What you are asked to do:
Examine the records and identify each line that includes the string "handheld". Copy those lines.
Top of Data excerpts
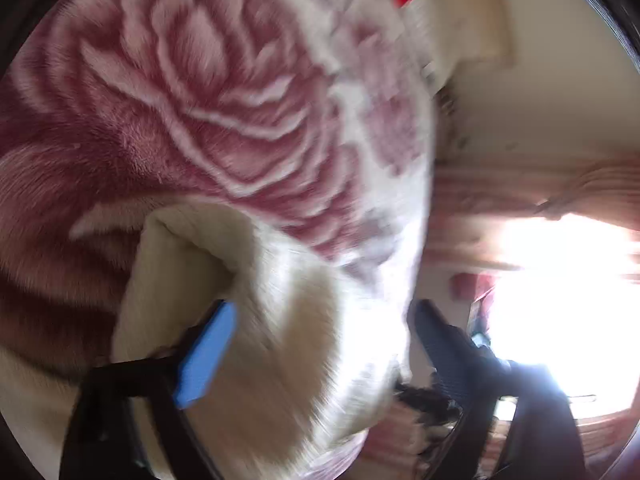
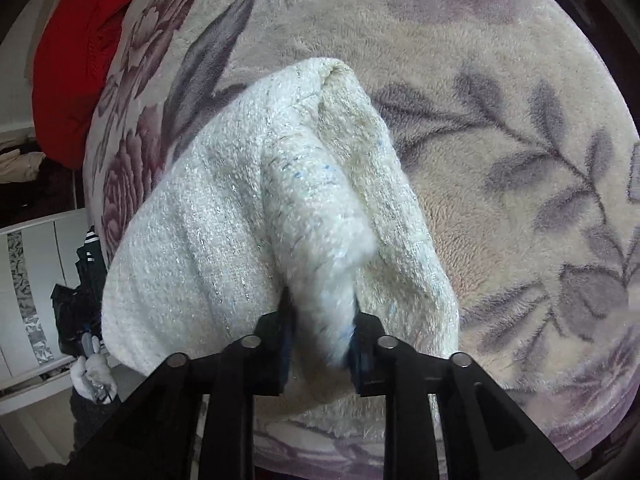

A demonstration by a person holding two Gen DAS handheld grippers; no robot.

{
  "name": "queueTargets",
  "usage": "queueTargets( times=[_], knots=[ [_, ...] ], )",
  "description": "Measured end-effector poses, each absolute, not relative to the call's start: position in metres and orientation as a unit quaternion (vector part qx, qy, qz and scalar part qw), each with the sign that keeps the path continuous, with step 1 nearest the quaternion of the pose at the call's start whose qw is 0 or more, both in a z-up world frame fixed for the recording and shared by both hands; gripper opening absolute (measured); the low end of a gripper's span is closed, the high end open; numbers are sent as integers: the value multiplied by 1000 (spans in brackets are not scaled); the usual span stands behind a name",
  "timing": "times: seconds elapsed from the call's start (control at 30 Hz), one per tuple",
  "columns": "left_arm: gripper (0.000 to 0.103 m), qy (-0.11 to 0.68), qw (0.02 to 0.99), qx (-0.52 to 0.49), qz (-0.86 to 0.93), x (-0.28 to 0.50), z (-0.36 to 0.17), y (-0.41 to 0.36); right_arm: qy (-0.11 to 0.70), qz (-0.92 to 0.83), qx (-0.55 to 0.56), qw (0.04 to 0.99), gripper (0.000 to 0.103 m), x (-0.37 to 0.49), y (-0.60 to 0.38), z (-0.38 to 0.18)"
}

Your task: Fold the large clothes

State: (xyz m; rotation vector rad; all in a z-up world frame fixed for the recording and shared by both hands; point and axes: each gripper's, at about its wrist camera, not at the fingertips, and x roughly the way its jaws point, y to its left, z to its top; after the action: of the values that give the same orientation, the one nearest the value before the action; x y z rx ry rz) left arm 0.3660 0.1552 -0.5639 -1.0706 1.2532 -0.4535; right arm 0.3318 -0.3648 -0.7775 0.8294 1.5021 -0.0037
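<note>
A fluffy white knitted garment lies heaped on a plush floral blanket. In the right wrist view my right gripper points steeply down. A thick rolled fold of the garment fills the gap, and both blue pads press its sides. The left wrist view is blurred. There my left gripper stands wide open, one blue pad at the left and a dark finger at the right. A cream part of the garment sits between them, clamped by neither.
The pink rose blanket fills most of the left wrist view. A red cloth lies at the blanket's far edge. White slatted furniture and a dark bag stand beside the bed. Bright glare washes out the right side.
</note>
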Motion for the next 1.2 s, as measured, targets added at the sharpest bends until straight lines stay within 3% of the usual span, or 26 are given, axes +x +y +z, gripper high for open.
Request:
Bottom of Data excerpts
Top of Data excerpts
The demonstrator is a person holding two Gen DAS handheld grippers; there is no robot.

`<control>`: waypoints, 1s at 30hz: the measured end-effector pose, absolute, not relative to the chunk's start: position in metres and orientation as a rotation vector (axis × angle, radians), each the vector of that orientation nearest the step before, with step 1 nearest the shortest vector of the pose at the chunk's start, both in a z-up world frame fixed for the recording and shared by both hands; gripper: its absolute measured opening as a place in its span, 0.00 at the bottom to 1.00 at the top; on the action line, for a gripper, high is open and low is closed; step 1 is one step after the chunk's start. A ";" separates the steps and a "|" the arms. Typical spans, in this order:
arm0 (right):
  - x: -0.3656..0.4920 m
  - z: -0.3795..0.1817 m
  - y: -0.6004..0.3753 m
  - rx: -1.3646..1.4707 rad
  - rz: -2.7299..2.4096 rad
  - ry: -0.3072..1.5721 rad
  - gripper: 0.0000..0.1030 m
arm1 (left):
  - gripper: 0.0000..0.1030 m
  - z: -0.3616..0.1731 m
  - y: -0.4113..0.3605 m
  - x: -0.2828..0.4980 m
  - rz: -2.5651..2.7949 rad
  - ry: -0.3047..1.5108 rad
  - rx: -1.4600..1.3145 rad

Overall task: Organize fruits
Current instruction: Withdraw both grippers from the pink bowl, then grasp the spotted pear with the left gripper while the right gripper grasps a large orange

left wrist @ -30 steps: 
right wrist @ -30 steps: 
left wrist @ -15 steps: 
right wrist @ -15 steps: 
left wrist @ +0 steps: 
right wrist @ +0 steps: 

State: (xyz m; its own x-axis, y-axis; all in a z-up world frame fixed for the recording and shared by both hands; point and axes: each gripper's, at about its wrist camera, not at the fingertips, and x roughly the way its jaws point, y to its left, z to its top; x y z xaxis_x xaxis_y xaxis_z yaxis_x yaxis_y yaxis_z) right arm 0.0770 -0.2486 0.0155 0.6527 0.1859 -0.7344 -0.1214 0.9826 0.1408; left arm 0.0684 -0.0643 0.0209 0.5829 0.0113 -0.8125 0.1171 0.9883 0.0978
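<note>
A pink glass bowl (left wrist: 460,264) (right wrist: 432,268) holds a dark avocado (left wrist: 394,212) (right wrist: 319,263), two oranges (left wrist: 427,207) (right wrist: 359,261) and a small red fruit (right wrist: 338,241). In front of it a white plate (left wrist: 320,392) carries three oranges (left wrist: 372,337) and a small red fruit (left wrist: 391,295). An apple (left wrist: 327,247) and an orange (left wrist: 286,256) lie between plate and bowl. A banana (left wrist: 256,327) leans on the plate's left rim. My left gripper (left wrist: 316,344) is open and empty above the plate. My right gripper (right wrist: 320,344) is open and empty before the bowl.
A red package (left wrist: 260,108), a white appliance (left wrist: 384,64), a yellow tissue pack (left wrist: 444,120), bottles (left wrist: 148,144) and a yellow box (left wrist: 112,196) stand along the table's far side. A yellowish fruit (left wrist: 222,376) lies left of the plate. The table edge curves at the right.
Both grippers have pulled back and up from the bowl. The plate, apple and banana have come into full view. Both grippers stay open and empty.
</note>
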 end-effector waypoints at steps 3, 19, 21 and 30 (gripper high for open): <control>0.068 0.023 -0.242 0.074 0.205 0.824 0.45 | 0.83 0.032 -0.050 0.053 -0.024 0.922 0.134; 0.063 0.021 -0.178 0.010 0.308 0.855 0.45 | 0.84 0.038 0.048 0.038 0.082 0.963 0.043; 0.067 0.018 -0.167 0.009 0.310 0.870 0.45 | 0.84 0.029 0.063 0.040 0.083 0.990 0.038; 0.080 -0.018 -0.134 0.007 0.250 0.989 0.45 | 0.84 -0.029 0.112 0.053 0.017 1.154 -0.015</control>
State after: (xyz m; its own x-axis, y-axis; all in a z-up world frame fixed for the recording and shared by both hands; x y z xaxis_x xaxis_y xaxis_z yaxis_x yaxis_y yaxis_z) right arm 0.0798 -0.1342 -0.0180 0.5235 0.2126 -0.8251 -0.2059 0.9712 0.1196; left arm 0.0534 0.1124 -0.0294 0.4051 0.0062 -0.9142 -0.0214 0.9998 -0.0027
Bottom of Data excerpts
Solution for this exercise:
A demonstration by a person holding two Gen DAS handheld grippers; no robot.
The demonstrator is a person holding two Gen DAS handheld grippers; there is no robot.

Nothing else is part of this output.